PHOTO GALLERY: 10 Hot Startups From People in Their 20s
The 75 entrepreneurs listed on the "Buy Young" site, where products range from underwear to bicycles, are required to provide discounts of 30 percent to 75 percent to Our Time members. Segal's goal is to increase consumer demand for these products to fuel job creation for young people, something he says politicians have failed to do. "If the American consumer feels a moral drive to help them, their businesses will grow. They can create jobs and give jobs to other young people."
The concept is creating buzz within the marketing community about whether the idea that a consumer would purchase a product to help a struggling demographic can be effective. Segal says that currently most "Buy Young" customers are young, but other age groups have shown interest. "Hundreds of senior citizens have asked how they can support this,” he says. “They're enthralled there is a new generation of entrepreneurs and innovators" trying to help solve the country's economic problems.
“Buy Young” is a variation of affinity marketing, the idea that you want to purchase from like-minded individuals, which has been used before, says Peter Francese, a demographic trends analyst for Metlife Mature Market Institute. For example, he says people in the African American community have urged African Americans to shop at stores owned by African Americans, while Hispanics have suggested that you should support your friends in the Hispanic community. Given the economy and the current hardships faced by young adults, he says there's nothing wrong with young people acknowledging they're struggling and asking for help through purchasing dollars. But he says that sympathy might wear thin once the economy starts to turn around.
Age identity "is one area that can be as powerful as social class or cultural affiliation," says Brent Green, president of Brent Green & Associates, which focuses on generational marketing. He says this approach provides a much-needed generational identity and awareness that can serve other social and cultural purposes beyond just branding and marketing. What's appealing about this initiative is that it targets values that will appeal to many age segments, he says. And with the popularity of social networking in this age group, the reach could be huge.
Will Burroughs, a senior brand strategies with Goodby, Silverstein & Partners, sees "Buy Young" as an evolution of "buy local," in that it creates the feeling of a shared experience. Community can also be defined by age, he says, and causes are a great marketing tool, citing the 2010 Cause Evolution Study, that indicated 83 percent of Americans want more products, services and retailers they use to support causes.
But others like Lori Bitter, president and CEO of Continuum Crew, an advertising and consulting firm, aren’t sold on the idea. "Encouraging people to support an affinity group is never going to have a major impact because people are generally not that brand loyal," she says. What drives the acceptance of a product is not the age of the entrepreneur but the quality and value of the product, as well as the customer service, says Bitter. Francese at Metlife also argues that "Buy Young" won't likely have the longevity as “buy local,” which he says encompasses so many more positive themes, like food, community and sustainability.

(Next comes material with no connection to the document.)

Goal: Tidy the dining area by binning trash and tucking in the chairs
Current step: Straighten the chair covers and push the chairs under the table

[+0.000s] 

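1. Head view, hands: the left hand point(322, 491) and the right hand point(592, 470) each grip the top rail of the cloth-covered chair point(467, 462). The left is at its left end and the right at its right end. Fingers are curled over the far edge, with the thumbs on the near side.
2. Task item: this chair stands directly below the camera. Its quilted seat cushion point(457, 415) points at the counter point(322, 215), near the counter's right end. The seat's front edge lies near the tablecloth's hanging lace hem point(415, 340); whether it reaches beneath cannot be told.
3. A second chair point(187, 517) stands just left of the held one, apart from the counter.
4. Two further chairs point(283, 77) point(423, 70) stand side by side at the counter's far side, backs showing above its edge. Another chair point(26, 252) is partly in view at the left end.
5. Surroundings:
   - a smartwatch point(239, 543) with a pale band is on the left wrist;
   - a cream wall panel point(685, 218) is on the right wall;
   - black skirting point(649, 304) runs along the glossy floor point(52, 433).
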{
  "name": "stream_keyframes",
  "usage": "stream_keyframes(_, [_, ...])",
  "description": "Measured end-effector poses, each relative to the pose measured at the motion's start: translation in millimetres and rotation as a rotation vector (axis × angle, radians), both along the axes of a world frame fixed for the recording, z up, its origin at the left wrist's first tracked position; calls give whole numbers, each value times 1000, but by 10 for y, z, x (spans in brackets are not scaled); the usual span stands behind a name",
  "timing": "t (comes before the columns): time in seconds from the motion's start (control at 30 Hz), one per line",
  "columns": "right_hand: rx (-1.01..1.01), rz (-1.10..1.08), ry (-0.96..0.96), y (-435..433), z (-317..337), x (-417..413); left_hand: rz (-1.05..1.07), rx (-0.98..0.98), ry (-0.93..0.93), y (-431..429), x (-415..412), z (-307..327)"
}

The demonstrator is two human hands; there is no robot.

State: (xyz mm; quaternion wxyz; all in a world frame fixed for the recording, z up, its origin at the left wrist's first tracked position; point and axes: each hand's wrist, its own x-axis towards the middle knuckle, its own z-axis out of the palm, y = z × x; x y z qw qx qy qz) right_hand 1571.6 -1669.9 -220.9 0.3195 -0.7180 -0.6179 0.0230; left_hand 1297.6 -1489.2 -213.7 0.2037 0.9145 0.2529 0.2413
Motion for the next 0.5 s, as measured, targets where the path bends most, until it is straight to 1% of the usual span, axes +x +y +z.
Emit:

The emergence of "Buy Young" could complicate the purchase decision among those who want to patronize both the young and local, says Arthur Mitchell, who runs "youth truths," at Campbell-Ewald, an advertising and marketing agency which targets millennials. Given the choice, should someone buy a product produced from a person under 30 in another state, or a person over 30 who is local? Adding that layer of "Buy Young" could overwhelm the consumer, he said.
Since the fastest-growing segment of entrepreneurs is ages 55 and older, Matt Thornhill, founder and president of Boomer Project, could envision a successful "buy boomer" movement as well. While there’s no such effort currently, boomers redefined consumption in the 60's and 70's through music and fashion (remember bell bottom jeans to tie-dyed t-shirts?) Online communities that serve the same age segmentation function are easy targets for marketers.
Eons is an online social network for the 50-and-over set and has over 800,000 registered users. At Vibrant Nation, women in their late forties to late sixties share stories and have access to resources about transitioning to this stage of life. Part of the goal is to get advertisers interested in paying attention to this segment, says Stephen Reily, Vibrant Nation's founder and CEO. He sees a trend toward segmentation of messaging, shifting away from marketing products to all people. "We're seeing marketing catch up with the fragmented nature of the internet."
Mary Furlong, an executive professor of entrepreneurship at Santa Clara University who produces the annual “Boomer Summit,” says that many in her generation sympathize with young people saddled with student loans who cannot find employment and are eager to help them. There's an interest in fostering entrepreneurship at an early age, among someone "bold enough to create a business." Thornhill is bullish on the idea. He likes the message, "support us because we're the future," and thinks it will resonate with people of all ages. "People do buy from companies because it makes them feel good."